## TASK REQUIREMENTS:
Report each line of the listing below that holds "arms".

GIVEN MATERIAL: Begin

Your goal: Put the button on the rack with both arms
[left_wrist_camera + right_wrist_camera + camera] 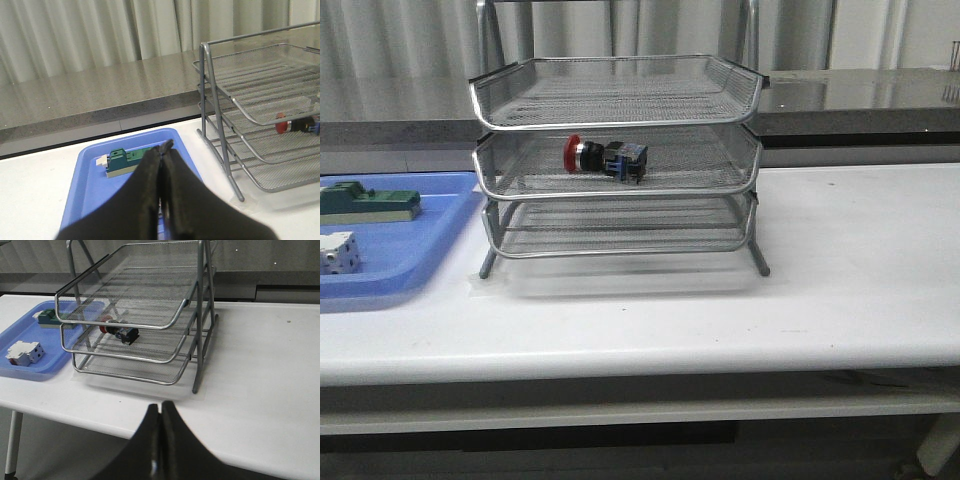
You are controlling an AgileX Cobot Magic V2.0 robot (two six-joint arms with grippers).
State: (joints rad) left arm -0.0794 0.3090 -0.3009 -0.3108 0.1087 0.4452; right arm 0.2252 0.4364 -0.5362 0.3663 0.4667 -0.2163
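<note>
text: you will find none readable | labels: none legible on any part | numbers: none | signs: none

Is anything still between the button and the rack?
No. The button already lies in the rack's middle tray. Both grippers, left and right, are shut and clear of it.

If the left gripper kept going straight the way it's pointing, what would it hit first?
Probably the green block in the blue tray: the shut left gripper points right at it, though depth is hard to judge.
</note>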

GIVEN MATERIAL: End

## TASK RESULT:
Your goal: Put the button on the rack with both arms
You are controlling an AgileX Cobot Magic V2.0 robot (two six-joint arms with grippers).

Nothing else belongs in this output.